__The problem__:
Examine each line of the data. Copy those that contain the string "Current".

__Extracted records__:
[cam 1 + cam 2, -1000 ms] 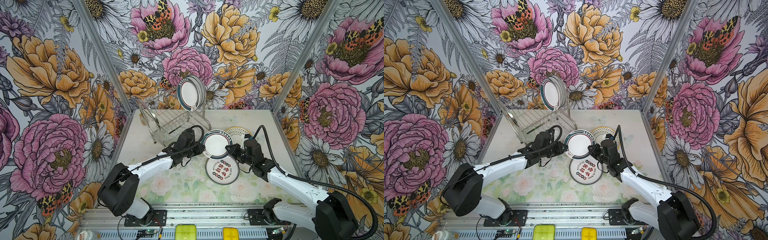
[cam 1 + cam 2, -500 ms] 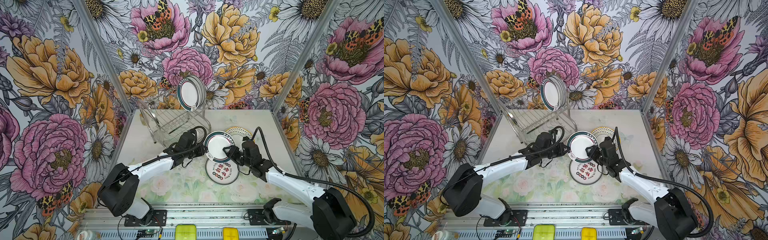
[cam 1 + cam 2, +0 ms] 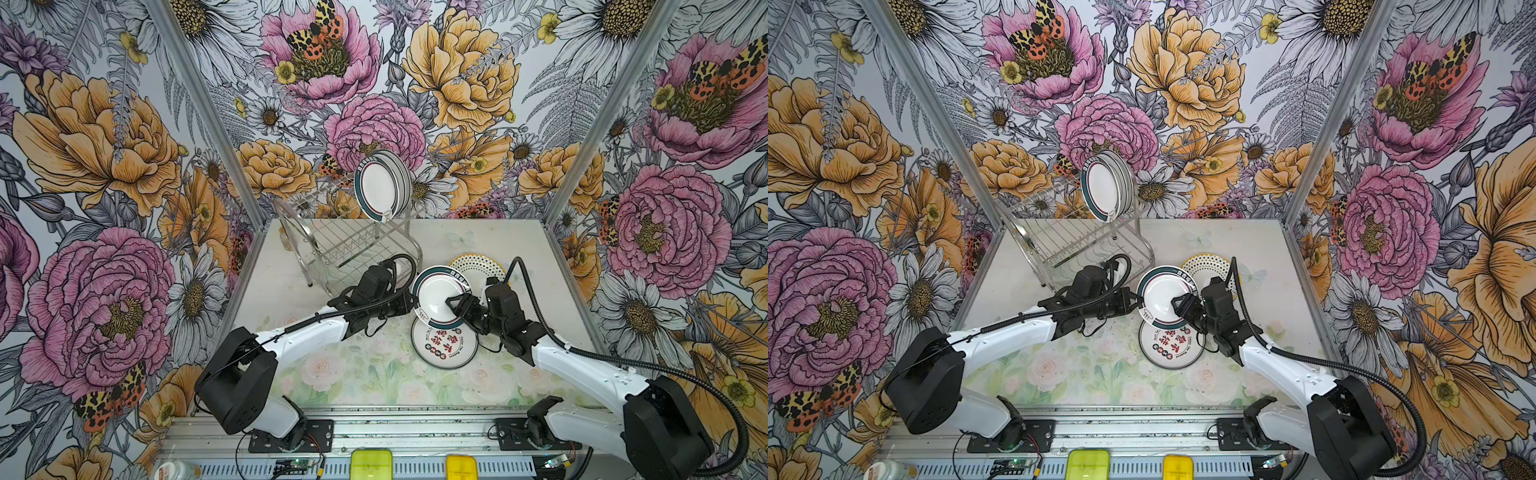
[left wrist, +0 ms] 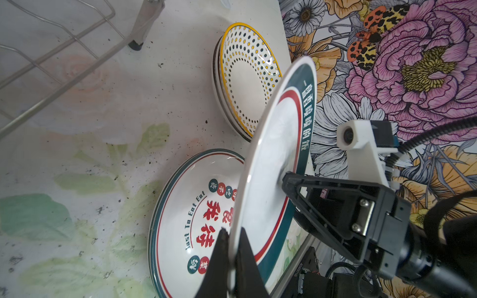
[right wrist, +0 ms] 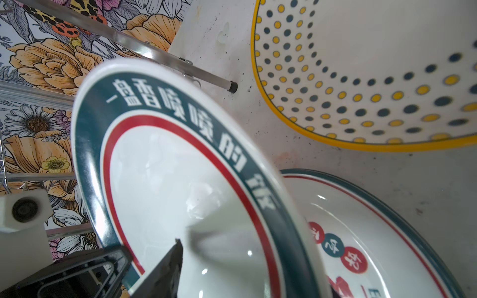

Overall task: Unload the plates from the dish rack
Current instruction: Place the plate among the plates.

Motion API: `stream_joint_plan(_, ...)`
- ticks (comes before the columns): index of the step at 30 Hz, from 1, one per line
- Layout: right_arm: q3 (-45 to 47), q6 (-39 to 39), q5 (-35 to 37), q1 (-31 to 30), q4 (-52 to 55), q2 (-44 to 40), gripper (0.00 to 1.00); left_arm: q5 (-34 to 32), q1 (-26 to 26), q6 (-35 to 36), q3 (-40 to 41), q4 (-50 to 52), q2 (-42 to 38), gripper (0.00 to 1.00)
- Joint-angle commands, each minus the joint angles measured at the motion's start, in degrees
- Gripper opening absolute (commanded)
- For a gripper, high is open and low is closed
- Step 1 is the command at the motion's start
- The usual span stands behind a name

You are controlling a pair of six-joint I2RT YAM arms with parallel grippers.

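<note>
Moved: right gripper [image 3: 457,306] jaws have spread, straddling round white teal-banded ceramic plate [image 3: 434,295], at 4 o'clock off steel wire dish rack [image 3: 353,245].
Left gripper [image 4: 232,233]: clamped on its 9 o'clock rim.
Risk: single-edge pinch; the plate could pivot and hit red-lettered plate [image 3: 444,345] at 6 o'clock.

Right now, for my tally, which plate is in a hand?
The teal-rimmed plate tilted on edge in the left hand; the others lie on the table or stand in the rack.

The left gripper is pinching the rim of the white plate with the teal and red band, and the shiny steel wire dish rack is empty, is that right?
Not quite. The shiny steel wire dish rack is not empty: a row of white plates stands upright on its upper tier, as both top views show. The left gripper does pinch the rim of the teal-and-red banded white plate.
</note>
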State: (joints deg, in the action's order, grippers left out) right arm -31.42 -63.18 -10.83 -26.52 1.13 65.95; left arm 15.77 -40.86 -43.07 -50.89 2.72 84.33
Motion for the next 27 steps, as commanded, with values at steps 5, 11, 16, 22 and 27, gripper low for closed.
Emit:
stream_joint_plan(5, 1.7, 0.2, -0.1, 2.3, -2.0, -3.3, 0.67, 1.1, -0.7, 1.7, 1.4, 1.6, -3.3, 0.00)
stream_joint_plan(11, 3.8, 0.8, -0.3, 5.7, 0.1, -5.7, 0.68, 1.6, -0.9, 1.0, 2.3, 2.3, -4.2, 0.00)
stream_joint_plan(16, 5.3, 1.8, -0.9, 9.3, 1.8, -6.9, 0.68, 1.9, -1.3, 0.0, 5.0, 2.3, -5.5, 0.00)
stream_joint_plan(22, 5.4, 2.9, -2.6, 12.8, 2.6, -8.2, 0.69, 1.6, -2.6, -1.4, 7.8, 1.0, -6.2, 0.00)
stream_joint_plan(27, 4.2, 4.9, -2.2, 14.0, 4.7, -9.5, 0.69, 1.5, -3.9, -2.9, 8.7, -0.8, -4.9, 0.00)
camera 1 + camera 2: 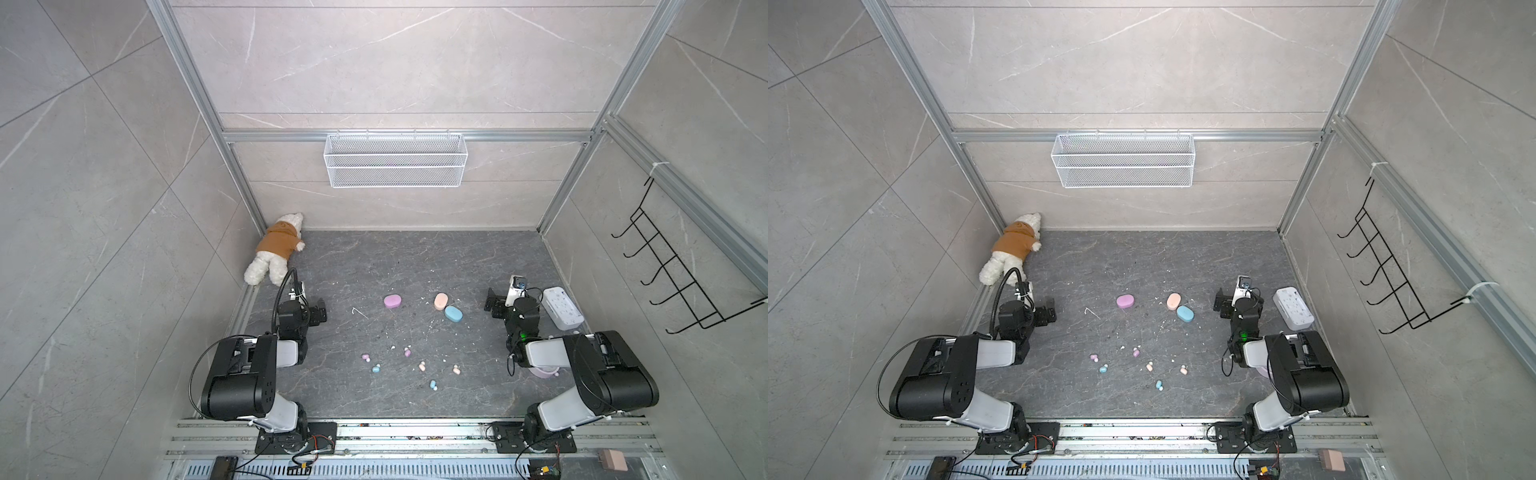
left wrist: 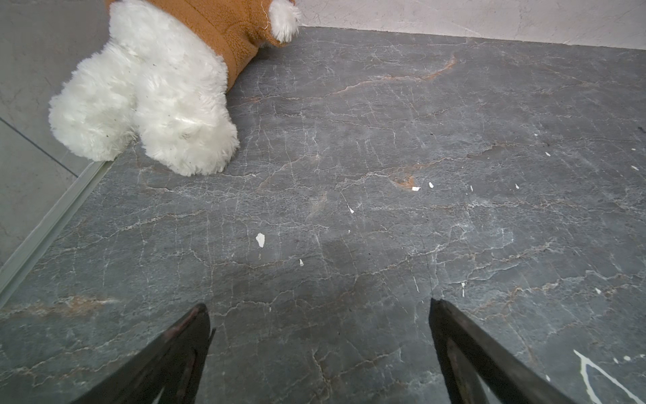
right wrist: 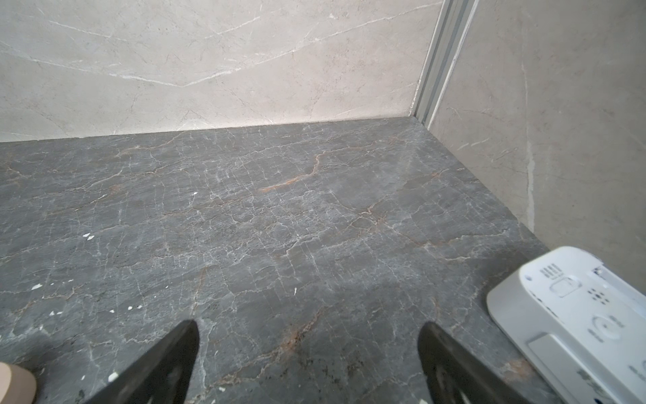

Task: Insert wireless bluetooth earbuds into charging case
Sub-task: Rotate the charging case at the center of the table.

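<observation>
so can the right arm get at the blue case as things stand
Probably yes: the blue case lies close beside the right gripper, bare tabletop between them, jaws open. The peach case crowds one side.

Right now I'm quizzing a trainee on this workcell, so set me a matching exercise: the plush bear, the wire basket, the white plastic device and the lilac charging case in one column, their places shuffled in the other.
1. plush bear
2. white wire basket
3. white plastic device
4. lilac charging case

A. hanging above the far edge
B. middle of the dark tabletop
C. far left corner
D. right-hand edge

Pairs: 1-C, 2-A, 3-D, 4-B
</observation>
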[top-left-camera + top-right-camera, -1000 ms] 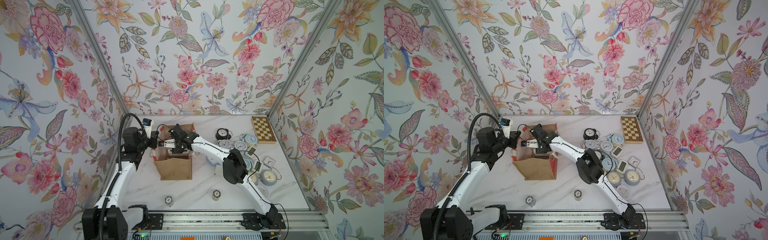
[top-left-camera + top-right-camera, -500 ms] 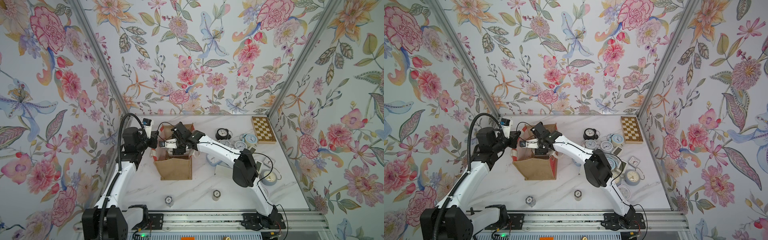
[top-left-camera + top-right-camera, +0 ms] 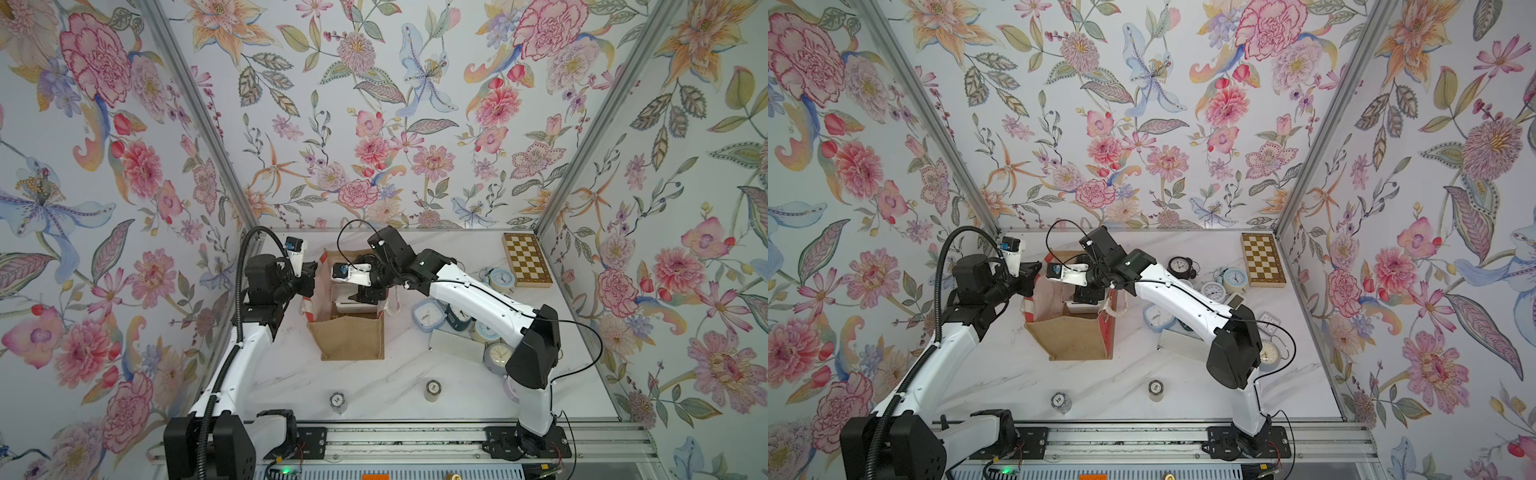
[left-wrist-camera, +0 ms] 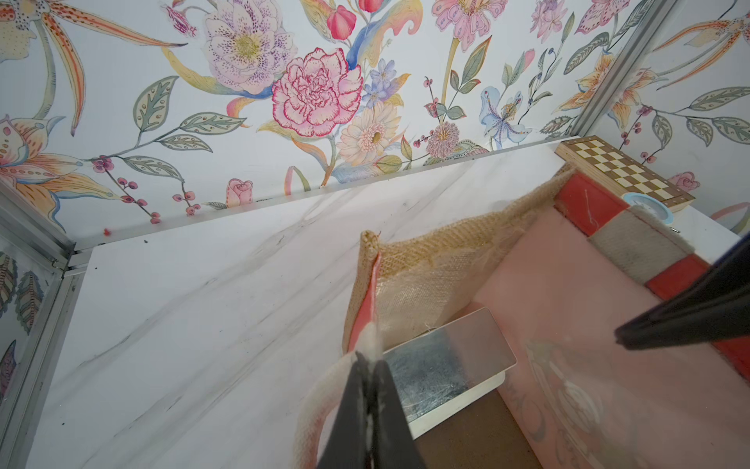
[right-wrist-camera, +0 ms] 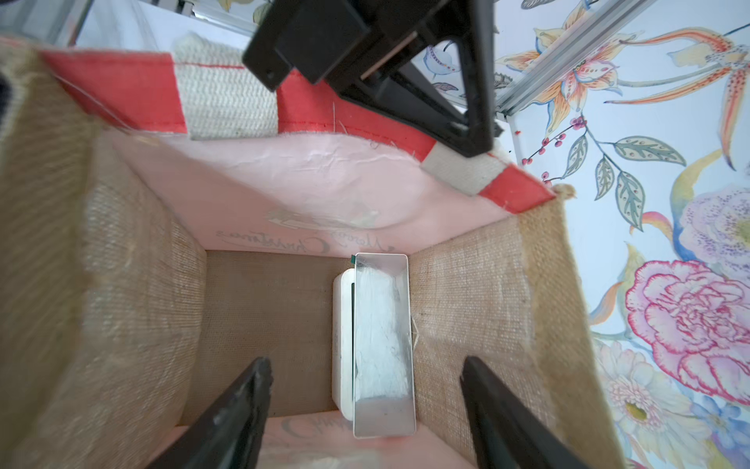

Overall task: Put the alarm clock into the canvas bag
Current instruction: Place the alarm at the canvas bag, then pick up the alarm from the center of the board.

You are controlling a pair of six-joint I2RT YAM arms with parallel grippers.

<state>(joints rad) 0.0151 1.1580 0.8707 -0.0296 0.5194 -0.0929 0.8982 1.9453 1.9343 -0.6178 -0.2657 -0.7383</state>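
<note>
Burlap-walled canvas bag now holds the alarm clock, resting on its floor against a side wall; the right gripper hangs above, spread and empty, its arm's elbow swung outward since a second ago, while the left gripper pinches the strap handle; placement looks done

This is a staged robot test cell, not a lived-in room. Floral wallpaper walls are held in bare aluminium posts and box in a marble-look bench on three sides. A left arm and a right arm, white and black with loose cables, stand on a metal rail along the open front edge. Props sit on the bench: a heap of clocks, a chessboard and a bag.
</note>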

__Written reply__:
Current instruction: Place the plate among the plates.
Current instruction: Place the alarm at the canvas bag, then pick up the alarm from the center of the board.

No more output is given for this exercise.